According to market data from the NGX All-Share Index, the broader market has recorded a 51.62% year-to-date gain, even after a recent correction that wiped off significant points from its peak in May. In contrast, the NGX Banking Index has risen by 35.77%, underperforming the overall market by about 16 percentage points.
The rally has been led instead by other sectors, with the NGX Oil & Gas Index surging 111.13% and the Industrial Goods Index jumping 95.79%, making them the clear drivers of wealth creation on the exchange. This shift highlights a major rotation in investor interest away from financial stocks toward higher-growth and momentum-driven sectors.
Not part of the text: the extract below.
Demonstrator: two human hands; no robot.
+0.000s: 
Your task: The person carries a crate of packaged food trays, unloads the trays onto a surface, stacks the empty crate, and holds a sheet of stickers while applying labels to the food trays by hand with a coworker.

Market analysts attribute the banking sector’s weaker performance to valuation pressures, as many bank stocks entered the year already priced for strong earnings. Investor sentiment has also been influenced by evolving regulatory expectations from the Central Bank of Nigeria, prompting more cautious positioning in the financial space.
Despite the underperformance, operators maintain that banks remain fundamentally strong, supported by robust earnings, higher interest income, and solid balance sheets. However, the 2026 rally is proving that strong fundamentals alone are not enough, as investors increasingly favor sectors offering faster capital gains and stronger market momentum.